I have some experience in Python, but I have never used try & except functions to catch errors due to lack of formal training.
I am working on extracting a few articles from wikipedia. For this I have an array of titles, a few of which do not have any article or search result at the end. I would like the page retrieval function just to skip those few names and continue running the script on the rest. Reproducible code follows.
import wikipedia
# This one works.
links = ["CPython"]
test = [wikipedia.page(link, auto_suggest=False) for link in links]
test = [testitem.content for testitem in test]
print(test)
#The sequence breaks down if there is no wikipedia page.
links = ["CPython","no page"]
test = [wikipedia.page(link, auto_suggest=False) for link in links]

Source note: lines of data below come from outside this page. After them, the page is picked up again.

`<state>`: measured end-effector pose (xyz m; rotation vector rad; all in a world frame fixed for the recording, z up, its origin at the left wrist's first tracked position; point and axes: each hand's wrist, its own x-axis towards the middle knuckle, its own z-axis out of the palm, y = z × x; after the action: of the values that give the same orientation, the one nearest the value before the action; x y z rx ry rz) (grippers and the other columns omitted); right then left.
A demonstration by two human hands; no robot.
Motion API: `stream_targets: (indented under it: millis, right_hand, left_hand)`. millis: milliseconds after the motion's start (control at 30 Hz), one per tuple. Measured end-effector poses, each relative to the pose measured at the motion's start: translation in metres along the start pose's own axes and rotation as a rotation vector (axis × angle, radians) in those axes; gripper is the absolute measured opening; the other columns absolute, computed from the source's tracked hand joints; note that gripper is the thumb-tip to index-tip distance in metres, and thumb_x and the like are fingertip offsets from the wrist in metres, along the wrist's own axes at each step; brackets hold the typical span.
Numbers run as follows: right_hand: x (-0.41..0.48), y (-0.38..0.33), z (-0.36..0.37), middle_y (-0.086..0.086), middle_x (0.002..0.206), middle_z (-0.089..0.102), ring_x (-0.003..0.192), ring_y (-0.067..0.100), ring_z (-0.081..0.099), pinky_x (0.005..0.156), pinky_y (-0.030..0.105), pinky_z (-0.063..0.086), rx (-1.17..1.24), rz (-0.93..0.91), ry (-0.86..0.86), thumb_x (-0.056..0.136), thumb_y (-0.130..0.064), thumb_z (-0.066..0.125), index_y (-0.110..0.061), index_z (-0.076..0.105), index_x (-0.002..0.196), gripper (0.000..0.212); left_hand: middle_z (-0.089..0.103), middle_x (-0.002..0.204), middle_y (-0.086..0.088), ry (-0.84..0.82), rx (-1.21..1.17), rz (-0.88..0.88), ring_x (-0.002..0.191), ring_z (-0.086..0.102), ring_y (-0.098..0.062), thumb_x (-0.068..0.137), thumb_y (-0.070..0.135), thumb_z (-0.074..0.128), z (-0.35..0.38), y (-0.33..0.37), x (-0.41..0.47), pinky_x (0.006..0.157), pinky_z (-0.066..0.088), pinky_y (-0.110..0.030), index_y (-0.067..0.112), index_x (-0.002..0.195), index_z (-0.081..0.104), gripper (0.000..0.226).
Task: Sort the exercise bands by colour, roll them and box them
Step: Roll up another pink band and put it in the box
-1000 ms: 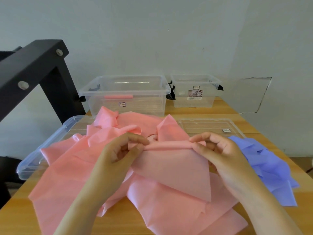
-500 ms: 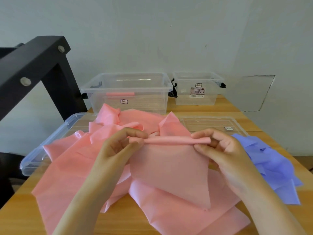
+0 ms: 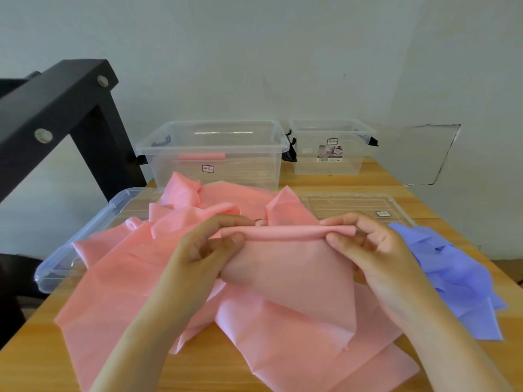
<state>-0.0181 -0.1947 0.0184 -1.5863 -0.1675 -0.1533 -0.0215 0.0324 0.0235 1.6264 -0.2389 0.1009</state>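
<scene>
Above the pink pile (image 3: 119, 278), the left hand (image 3: 206, 244) and right hand (image 3: 365, 244) are pinching opposite ends of a pink band (image 3: 288, 267), apparently keeping its roll straight and tight.

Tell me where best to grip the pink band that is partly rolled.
Grip the rolled top edge of the pink band at both ends, from the near side, as the left hand and right hand do. It is a thin level tube with the sheet hanging loose below.
</scene>
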Motion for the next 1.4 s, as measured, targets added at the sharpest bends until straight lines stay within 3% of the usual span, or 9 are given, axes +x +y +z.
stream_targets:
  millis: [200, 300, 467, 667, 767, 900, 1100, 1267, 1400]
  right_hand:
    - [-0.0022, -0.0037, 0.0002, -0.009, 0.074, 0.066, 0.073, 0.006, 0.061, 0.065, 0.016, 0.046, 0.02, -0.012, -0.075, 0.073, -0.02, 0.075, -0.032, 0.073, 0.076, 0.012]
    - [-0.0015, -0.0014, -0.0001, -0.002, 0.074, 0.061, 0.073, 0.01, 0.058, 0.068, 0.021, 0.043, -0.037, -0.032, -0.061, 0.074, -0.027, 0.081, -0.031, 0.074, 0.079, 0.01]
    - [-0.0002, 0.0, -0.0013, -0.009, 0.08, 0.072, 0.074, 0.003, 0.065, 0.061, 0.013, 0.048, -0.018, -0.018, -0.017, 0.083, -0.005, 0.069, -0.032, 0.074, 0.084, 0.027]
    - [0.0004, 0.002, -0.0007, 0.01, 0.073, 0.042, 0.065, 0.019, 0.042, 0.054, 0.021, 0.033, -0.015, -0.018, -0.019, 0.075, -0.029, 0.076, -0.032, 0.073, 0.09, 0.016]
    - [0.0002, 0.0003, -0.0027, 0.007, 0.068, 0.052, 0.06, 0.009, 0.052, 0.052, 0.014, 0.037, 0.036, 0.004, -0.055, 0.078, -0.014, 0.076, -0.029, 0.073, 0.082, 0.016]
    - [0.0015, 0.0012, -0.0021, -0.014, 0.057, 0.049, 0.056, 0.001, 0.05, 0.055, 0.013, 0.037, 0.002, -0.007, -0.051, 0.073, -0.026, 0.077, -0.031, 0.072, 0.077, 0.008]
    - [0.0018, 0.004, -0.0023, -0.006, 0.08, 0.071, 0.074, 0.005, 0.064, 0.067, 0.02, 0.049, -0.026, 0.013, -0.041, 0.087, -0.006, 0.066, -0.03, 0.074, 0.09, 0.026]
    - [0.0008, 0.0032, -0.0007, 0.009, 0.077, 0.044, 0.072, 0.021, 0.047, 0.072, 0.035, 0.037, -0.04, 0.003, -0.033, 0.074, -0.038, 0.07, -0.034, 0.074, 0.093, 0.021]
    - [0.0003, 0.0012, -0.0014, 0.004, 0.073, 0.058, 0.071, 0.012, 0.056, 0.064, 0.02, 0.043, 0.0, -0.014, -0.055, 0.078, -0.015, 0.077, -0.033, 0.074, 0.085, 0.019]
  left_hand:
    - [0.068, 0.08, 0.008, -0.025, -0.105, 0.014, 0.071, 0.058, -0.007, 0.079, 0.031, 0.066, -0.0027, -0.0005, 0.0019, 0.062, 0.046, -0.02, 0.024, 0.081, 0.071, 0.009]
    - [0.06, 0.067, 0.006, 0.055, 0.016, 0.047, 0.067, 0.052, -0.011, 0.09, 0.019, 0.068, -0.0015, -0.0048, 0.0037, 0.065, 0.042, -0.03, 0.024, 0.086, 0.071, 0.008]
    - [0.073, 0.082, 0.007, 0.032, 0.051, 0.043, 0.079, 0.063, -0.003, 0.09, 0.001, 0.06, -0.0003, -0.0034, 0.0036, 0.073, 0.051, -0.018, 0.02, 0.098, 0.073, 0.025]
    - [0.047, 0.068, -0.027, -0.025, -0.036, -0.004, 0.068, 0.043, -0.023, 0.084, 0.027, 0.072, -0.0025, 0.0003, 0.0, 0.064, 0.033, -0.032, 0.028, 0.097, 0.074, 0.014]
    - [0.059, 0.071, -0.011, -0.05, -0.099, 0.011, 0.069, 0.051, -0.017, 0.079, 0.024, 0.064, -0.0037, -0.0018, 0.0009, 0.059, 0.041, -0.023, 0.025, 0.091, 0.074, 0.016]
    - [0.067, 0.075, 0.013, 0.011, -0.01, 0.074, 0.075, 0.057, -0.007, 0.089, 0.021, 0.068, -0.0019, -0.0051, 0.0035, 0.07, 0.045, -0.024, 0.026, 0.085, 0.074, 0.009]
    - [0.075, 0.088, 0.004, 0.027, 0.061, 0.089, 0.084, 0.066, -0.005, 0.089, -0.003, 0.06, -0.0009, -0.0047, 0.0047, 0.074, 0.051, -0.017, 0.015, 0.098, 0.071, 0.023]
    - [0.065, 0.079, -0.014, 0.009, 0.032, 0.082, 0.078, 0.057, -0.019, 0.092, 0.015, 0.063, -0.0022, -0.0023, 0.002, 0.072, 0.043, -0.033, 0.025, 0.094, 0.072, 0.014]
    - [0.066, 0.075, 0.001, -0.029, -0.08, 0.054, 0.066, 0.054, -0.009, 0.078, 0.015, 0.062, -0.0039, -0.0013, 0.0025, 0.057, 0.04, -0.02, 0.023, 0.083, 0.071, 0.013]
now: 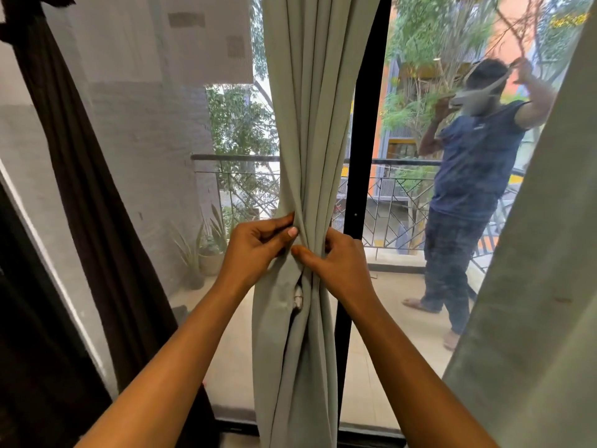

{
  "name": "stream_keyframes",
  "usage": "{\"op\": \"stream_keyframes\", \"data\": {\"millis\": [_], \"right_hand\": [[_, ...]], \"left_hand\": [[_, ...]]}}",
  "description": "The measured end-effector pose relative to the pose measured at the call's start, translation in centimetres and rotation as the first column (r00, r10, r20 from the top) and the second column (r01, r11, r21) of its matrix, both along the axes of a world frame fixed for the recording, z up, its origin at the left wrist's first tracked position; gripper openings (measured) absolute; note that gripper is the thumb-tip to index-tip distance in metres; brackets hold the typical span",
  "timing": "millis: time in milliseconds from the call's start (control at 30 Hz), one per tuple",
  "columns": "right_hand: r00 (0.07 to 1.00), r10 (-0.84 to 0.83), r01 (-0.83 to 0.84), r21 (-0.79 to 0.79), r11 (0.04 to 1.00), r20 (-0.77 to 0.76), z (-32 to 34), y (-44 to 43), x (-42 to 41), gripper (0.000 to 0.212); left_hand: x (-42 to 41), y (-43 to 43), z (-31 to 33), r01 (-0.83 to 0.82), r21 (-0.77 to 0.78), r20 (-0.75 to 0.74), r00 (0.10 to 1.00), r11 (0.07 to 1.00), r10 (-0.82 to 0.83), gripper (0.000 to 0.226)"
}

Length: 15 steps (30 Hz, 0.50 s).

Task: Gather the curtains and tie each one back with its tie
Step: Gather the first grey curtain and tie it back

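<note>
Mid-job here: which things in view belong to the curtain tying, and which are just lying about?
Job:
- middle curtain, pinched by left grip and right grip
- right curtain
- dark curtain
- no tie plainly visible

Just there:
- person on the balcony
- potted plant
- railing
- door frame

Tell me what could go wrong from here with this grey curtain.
1. Both the left hand and the right hand pinch the gathered curtain, and no tie shows in either; freeing one to fetch it would likely let the folds spread.
2. A gap shows in the folds just below the hands, so the bundle may end up tied loose.
</note>
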State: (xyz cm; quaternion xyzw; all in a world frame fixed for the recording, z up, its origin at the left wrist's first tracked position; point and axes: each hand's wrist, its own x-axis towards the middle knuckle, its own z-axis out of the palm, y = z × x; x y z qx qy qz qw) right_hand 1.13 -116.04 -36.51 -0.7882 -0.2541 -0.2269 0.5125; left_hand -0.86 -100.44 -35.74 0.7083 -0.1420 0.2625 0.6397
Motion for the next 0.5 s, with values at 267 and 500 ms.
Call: {"op": "stream_keyframes", "data": {"millis": [267, 500], "right_hand": [[0.975, -0.137, 0.183, -0.287, 0.940, 0.175, 1.0, 0.5, -0.8, 0.040], [0.967, -0.126, 0.204, -0.378, 0.903, 0.220, 1.8, 0.5, -0.8, 0.026]], "left_hand": [[0.0, 0.2, 0.7, -0.143, 0.146, 0.051, 0.989, 0.979, 0.137, 0.029], [-1.2, 0.4, 0.4, -0.192, 0.119, 0.104, 0.978, 0.974, 0.180, 0.030]]}}
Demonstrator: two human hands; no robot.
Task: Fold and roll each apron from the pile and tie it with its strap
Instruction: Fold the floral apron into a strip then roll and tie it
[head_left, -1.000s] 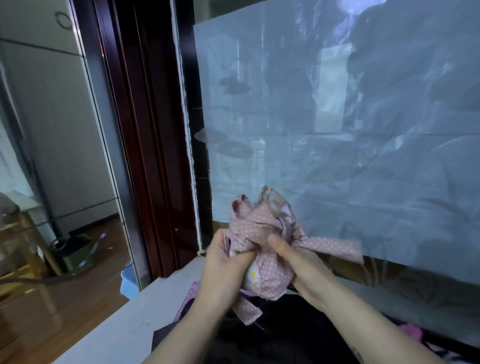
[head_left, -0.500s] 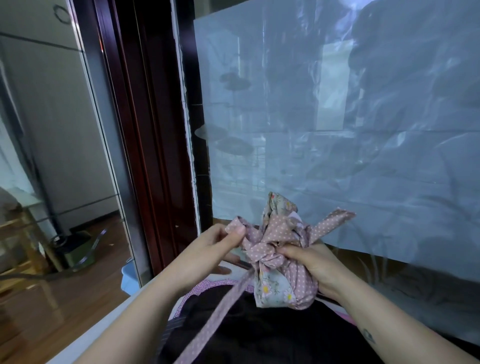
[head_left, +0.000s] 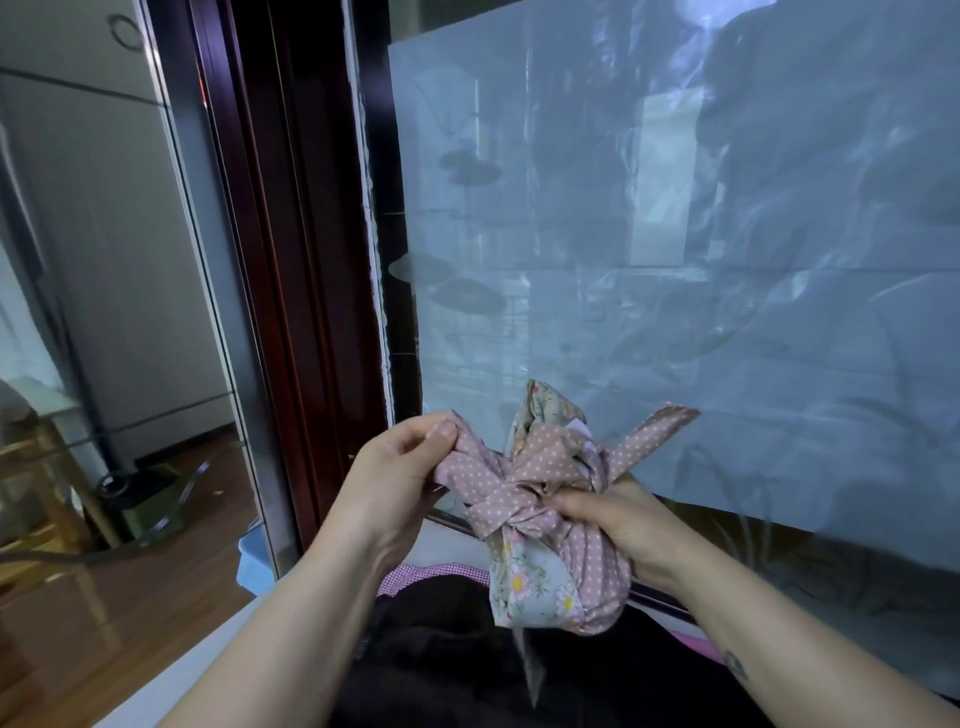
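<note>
Pink strap, nine o'clock of the knot, is being pinched by left fingers; apron roll is being gripped by right fingers; steady outward pull advised.

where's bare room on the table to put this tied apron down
Bare strip of table left of the dark cloth pile, along its left edge. Under the apron bundle it is crowded with cloth.

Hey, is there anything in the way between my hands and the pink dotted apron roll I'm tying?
Nothing visible is. Your left hand pinches the strap directly, and your right hand grips the apron roll right beside the knot. Dark cloth lies below the roll, not between it and either hand.
</note>
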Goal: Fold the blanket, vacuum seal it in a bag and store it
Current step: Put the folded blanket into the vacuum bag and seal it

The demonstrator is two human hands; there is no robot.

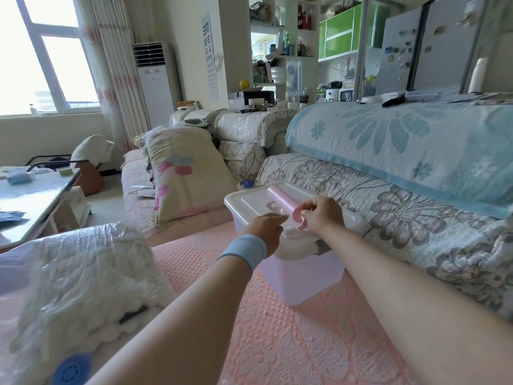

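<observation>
Pinching the pink pump's near end, the right hand holds it on the storage box lid. The left hand, fingers relaxed, is just beside the pump. The bagged blanket lies left of the box.

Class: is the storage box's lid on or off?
On: the white lid covers the lilac box, with a pink pump lying on top.

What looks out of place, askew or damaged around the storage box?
Nothing looks damaged or spilled. Only the pink pump lies slanted on the box lid, its end held by the right hand; the left hand is next to it.
</observation>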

test = [testitem.content for testitem in test]
print(test)
The library running it uses a method like this. Normally it would be really bad practice, but since this is just for a one-off data extraction, I am willing to change the local copy of the library to get it to work. Edit I included the complete function now.
def page(title=None, pageid=None, auto_suggest=True, redirect=True, preload=False):
'''
Get a WikipediaPage object for the page with title `title` or the pageid
`pageid` (mutually exclusive).
Keyword arguments:
* title - the title of the page to load
* pageid - the numeric pageid of the page to load
* auto_suggest - let Wikipedia find a valid page title for the query
* redirect - allow redirection without raising RedirectError
* preload - load content, summary, images, references, and links during initialization
'''
if title is not None:
if auto_suggest:
results, suggestion = search(title, results=1, suggestion=True)
try:
title = suggestion or results[0]
except IndexError:
# if there is no suggestion or search results, the page doesn't exist
raise PageError(title)
return WikipediaPage(title, redirect=redirect, preload=preload)
elif pageid is not None:
return WikipediaPage(pageid=pageid, preload=preload)
else:
raise ValueError("Either a title or a pageid must be specified")
What should I do to retreive only the pages that do not give the error. Maybe there is a way to filter out all items in the list that give this error or an error of some kind. Returning "NA" or similar would be fine with pages that don't exist. Skipping them without notice would be fine too. Thanks!